The adman and the ice age

I was amazed at the retrograde thinking from WPP chief Martin Sorrell in a speech reported by the FT. But Richard Edelman, head of Edelman PR, was even more gobsmacked. He blogged:

Now Sir Martin Sorrell is seeking to turn back time to a fairyland that he and other advertising executives knew so well, when media was only old media, when top down marketing prospered, and when control of the message was paramount. Sorrell’s speech… is absolutely stunning in its recidivism.

Among Sorrell’s gems as reported by the FT:

“How do you deal with socialistic anarchists?” he asked, referring to Craigslist, the popular, free classified advertising site that has been threatening revenues at US city newspapers.

“The internet is the most socialistic force you’ve ever seen,” he added….

Well, actually, I think the internet is potentially the most capitalistic force yet invented, empowering the individual and the small business to control their fates and their value.

It seems that Sorrell is defining capitalism as buying up ever more companies, since that’s what he does. But that, I say, is not the essence of the free economy. The individualistic anarchy — the free marketplace — of the internet is much purer.

The internet is not a socialist collective. That’s not to say that we do not end up acting in collective ways. The internet enables societies to form as well, even when they don’t know it — that is, when the data about our activities shows, after the fact, that great minds think alike. Still, the wired are not pinkos.

Sorrell next whines about media giving away content for free:

“They have decided – ‘if I don’t eat my children, somebody else will’,” … adding that he disapproved of giving away content for free. “You should charge for it if the consumer values the content,” he said.

Well, ain’t that ironic? Here’s an ad guy staring incredible new advertising opportunities and availabilities in the face and he can’t see that this is the greatest gift his industry could ever have imagined: the end of scarcity, the introduction of endless competition for ad dollars, lower prices meeting greater effectiveness. Wake up, mate!

Next, Sorrell complains that companies are losing talent because young people don’t want to devote themselves to slow-moving heirarchies. How shall I put this, Sir: Well, duh?

And then, as Edelman says, Sorrell gets to his real bottom line. Says the FT:

Sir Martin said that while his agencies and Google were co-existing, the search giant could make life difficult for the advertising industry. “We are Google’s third-largest customer, but on the other hand they are talking about an electronic media buying and planning exchange,” he said referring to a service where advertisers can buy and plan their own media campaigns without going through agencies.

Says Edelman:

The dirty little secret for ad agencies (and hence their holding company owners) is that the real money these days is made in media planning and buying, a model jeopardized by Google and by the dispersion of media which disrupts advertising price points.

Here is the reality. The peer-to-peer revolution has happened. The genie is not going back into the bottle. Paul Saffo, technology futurist,who addressed Edelman’s management meeting on Tuesday morning in Washington, said,

“We are shifting from information to media. Media is information when it is embedded into our lives. The mass media order that came in the 50s with the advent of television is shifting to personal media. Mass media brought the world to us on a one way street. Now in the era of personal media, you must answer back, you must be engaged. There can be no bystanders in this revolution….” . . . .

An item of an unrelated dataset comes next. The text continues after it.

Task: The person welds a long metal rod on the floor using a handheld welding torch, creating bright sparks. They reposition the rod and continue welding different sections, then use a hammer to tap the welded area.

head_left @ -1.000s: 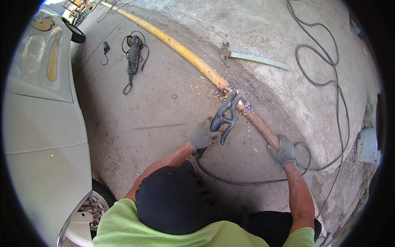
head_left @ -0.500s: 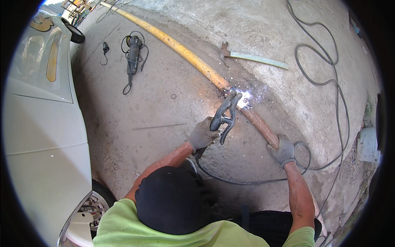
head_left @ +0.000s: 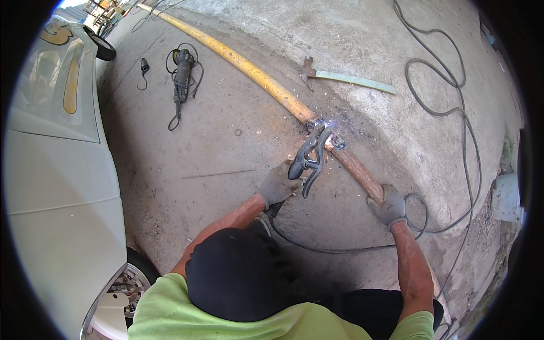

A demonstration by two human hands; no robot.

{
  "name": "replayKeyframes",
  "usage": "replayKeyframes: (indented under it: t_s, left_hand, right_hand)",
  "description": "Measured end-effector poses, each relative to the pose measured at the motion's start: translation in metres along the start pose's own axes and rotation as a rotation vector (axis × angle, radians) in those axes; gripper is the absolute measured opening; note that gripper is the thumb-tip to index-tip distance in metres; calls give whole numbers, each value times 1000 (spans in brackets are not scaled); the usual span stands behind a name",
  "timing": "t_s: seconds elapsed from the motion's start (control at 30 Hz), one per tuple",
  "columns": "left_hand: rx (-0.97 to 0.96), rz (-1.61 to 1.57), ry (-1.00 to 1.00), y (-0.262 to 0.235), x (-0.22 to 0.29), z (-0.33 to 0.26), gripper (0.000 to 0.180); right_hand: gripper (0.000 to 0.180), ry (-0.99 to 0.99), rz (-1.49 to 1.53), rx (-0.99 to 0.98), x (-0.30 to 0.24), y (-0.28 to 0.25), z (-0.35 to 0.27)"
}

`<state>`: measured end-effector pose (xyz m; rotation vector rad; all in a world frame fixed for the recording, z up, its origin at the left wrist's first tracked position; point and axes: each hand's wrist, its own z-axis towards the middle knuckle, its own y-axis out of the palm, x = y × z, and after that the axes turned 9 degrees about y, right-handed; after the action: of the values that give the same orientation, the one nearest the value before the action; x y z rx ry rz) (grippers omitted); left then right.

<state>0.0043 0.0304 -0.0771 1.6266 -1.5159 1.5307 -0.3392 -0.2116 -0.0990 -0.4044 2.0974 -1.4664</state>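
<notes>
My gloved left hand (head_left: 276,184) is closed round the handle of a black welding electrode holder (head_left: 309,161). Its jaws reach up to where a long yellow pipe (head_left: 249,67) meets a short rusty pipe (head_left: 358,171). A faint bluish spark and an orange glow show at that spot, and the jaws partly cover it; I cannot tell if the two pipes are joined. My gloved right hand (head_left: 391,207) grips the near end of the rusty pipe, which slants down to the right.
A hammer (head_left: 351,81) lies beyond the joint. Left of the yellow pipe are an angle grinder (head_left: 182,76) and a thin rod (head_left: 220,174). A pale car (head_left: 62,187) stands along the left. Black cable (head_left: 466,150) loops at the right, near a whitish container (head_left: 507,198).
The bright white welding arc at the pipe joint has died down to a small spark and an orange glow. Both hands have stayed almost in place.
</notes>
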Motion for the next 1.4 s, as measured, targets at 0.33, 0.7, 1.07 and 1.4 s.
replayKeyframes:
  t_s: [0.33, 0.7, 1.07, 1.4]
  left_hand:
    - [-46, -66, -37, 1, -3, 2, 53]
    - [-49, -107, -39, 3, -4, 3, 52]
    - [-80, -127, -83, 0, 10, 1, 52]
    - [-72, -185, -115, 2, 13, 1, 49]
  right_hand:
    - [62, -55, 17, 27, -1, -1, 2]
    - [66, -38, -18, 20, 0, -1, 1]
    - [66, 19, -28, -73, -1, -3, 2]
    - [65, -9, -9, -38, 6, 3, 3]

So there you have it, Sir Martin’s fervent wish that the world returns to a walled garden of proprietary content, a well manicured lawn and beautifully tended flowers where marketers reach consumers through saturation advertising or direct mail or other one way push tactics versus the Saffo/Jarvis/Gillmor view of a chaotic world of continuous discussion, learning from the crowd and remixed media where companies must cede control to gain credibility. To me the choice is as clear as Berlin before the fall of the wall and the Berlin of today.

[Full disclosure: I was brought in to run a panel at the Edelman management meeting in Washington yesterday.]

: FRIDAY UPDATE: The FT sums up the reaction to old Sir Martin’s daydreaming.